■ Task to carry out ■
Among the entries below, tally each line containing "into"; respond with the total only.

[Saved data entries]
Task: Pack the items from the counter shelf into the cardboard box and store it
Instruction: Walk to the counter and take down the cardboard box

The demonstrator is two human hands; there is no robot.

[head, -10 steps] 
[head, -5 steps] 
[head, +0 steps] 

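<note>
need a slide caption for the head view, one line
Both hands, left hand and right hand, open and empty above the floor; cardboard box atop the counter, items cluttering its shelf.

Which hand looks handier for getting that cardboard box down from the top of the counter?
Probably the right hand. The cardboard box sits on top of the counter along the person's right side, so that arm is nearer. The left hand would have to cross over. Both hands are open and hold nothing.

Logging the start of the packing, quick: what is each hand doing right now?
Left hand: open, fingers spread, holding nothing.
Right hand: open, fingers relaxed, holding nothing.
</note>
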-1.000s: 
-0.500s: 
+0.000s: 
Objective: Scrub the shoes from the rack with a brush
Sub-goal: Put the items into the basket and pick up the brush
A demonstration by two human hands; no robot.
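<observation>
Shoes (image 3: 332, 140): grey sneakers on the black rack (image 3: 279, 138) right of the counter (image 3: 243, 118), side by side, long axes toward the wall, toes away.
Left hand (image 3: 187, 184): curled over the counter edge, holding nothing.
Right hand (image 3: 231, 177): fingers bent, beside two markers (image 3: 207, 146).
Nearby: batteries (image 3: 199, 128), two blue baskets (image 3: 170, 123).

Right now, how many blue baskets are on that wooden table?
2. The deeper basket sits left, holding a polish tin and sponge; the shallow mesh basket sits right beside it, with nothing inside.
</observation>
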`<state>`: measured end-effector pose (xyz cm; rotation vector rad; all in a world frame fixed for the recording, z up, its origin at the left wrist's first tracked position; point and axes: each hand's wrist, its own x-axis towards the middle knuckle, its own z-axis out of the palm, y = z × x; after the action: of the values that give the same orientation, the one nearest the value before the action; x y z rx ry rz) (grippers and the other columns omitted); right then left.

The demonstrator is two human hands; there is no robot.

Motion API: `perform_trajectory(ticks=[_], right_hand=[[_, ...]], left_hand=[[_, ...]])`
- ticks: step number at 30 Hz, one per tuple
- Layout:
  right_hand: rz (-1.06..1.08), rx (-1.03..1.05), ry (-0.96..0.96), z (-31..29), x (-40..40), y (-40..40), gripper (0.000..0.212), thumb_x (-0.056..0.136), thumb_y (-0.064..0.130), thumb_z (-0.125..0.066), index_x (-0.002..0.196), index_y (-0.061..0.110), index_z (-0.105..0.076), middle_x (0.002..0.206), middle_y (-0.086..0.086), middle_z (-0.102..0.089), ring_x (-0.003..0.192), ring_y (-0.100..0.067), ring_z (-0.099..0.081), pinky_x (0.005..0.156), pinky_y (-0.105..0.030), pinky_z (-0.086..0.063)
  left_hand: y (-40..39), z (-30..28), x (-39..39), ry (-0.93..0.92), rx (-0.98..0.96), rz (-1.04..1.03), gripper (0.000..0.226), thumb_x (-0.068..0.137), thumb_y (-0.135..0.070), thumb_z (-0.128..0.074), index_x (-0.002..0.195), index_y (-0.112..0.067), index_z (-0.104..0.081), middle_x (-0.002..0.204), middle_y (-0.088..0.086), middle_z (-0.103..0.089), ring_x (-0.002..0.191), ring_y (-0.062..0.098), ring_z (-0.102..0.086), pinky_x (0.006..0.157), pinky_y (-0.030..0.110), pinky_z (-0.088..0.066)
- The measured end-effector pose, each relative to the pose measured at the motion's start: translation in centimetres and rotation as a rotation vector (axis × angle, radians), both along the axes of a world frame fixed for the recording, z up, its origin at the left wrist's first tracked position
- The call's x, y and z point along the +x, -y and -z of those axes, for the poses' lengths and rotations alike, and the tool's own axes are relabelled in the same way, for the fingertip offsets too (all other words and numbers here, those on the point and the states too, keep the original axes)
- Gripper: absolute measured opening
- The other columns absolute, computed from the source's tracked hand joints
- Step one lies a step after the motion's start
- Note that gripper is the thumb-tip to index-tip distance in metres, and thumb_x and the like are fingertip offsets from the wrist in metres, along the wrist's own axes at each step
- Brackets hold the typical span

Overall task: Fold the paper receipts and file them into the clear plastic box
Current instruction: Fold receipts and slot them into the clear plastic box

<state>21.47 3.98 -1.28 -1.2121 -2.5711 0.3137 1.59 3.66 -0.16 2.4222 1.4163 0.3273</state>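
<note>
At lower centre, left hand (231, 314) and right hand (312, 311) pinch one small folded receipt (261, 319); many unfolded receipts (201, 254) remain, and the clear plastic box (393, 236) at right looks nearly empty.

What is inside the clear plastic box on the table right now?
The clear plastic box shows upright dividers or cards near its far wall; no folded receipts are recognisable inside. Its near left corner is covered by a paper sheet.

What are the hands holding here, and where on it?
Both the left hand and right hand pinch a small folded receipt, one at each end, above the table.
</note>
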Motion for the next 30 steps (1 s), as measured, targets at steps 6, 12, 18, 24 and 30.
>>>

■ Worked solution ■
4